- Opening Delimiter -

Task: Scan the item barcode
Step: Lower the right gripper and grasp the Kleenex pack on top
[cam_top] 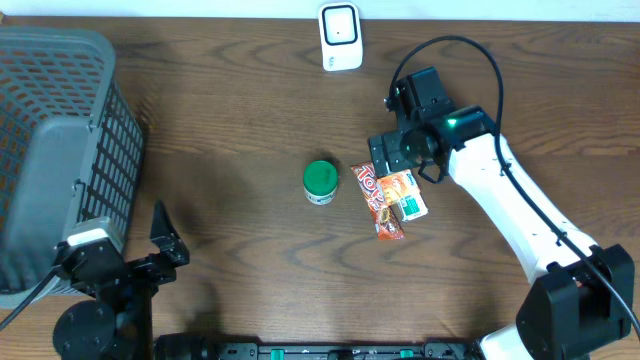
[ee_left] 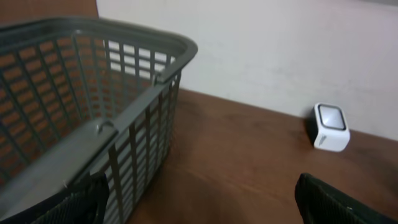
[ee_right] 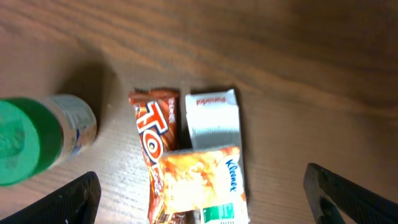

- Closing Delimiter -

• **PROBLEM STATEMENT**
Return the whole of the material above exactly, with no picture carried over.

• **ANSWER TO THIS PROBLEM**
Task: Scan the item barcode
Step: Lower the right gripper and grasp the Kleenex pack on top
[cam_top] 
[ee_left] 
[ee_right] 

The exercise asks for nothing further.